Exercise objective: Below are some entries; report how many of their lines contain the word "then", giving nothing besides the number.

Provided information:
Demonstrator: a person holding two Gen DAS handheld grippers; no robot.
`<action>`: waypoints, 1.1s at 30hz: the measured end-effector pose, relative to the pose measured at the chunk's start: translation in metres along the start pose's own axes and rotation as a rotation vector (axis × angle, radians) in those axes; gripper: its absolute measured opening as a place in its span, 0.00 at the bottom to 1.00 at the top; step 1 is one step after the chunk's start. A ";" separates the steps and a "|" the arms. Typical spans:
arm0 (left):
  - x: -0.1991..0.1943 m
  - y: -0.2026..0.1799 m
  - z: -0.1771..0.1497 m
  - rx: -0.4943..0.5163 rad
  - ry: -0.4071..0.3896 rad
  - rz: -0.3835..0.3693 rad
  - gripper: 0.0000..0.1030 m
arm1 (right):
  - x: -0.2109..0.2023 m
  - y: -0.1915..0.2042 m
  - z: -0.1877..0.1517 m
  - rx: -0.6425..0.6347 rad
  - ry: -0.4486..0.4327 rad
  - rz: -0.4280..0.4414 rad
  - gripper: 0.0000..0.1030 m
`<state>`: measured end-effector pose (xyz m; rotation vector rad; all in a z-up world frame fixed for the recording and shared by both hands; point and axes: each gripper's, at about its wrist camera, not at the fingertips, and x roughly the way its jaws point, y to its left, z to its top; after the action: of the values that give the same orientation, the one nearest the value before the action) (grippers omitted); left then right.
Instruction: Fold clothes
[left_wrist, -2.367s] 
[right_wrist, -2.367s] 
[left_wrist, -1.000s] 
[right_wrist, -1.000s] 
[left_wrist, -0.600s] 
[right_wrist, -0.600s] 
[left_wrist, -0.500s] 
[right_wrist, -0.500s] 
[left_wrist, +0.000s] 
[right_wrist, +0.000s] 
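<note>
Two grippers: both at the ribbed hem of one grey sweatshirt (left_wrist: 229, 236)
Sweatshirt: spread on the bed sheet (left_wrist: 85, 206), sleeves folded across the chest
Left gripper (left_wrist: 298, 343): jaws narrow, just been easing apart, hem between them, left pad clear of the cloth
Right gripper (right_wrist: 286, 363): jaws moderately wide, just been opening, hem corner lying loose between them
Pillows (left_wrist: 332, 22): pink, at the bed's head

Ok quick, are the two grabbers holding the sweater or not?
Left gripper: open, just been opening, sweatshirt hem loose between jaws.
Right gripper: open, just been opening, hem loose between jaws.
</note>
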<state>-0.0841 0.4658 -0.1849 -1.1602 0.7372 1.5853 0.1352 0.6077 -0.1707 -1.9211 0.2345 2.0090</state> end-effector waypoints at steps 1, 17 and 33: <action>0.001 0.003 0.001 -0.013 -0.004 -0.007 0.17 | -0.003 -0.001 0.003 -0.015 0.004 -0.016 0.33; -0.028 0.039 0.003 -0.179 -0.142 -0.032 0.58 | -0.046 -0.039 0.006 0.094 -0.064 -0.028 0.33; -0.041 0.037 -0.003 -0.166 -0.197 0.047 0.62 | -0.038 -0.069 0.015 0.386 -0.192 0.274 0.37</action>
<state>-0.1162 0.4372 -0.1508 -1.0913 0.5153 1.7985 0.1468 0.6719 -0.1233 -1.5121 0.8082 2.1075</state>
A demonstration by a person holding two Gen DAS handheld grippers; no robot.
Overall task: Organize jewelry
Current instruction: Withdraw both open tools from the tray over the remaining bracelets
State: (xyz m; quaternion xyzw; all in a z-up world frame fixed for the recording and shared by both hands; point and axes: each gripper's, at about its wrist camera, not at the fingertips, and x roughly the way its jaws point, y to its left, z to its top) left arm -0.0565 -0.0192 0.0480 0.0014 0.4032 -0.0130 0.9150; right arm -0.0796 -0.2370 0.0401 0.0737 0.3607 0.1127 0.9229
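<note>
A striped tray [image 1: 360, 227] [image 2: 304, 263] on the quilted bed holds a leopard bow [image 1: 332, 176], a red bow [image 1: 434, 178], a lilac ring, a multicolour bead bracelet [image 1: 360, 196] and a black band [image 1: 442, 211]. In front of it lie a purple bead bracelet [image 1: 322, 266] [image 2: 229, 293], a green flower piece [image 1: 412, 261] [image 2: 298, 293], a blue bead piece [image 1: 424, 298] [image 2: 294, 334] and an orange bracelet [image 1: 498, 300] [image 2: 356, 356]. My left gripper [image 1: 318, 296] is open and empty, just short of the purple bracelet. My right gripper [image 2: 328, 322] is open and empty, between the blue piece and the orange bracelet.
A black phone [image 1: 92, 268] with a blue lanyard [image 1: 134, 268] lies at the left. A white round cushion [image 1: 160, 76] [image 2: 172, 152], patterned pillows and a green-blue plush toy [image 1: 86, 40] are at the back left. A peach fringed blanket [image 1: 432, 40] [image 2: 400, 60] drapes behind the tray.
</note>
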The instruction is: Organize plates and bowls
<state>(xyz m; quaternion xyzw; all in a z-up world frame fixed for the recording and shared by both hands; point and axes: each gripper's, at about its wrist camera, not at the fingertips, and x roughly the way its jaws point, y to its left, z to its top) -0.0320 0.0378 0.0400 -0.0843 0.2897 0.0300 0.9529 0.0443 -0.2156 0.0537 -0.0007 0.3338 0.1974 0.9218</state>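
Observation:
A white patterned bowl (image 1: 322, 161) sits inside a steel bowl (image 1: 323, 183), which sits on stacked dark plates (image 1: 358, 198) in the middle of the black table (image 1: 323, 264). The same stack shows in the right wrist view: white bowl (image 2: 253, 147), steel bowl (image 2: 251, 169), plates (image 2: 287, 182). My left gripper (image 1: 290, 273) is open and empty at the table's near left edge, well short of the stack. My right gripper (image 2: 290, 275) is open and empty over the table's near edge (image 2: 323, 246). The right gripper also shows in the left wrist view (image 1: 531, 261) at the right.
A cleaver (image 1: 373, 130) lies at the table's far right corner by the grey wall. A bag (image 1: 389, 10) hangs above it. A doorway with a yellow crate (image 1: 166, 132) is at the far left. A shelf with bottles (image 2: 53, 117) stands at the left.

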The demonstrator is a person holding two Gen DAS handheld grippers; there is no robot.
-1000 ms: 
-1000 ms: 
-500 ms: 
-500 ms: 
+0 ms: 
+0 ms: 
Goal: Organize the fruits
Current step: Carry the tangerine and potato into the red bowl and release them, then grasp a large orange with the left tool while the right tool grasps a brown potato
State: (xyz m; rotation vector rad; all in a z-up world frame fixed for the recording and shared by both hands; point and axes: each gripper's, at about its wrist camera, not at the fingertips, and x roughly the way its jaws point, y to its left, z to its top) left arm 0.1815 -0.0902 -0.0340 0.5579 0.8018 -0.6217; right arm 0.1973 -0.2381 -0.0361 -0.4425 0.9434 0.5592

Answer box: 2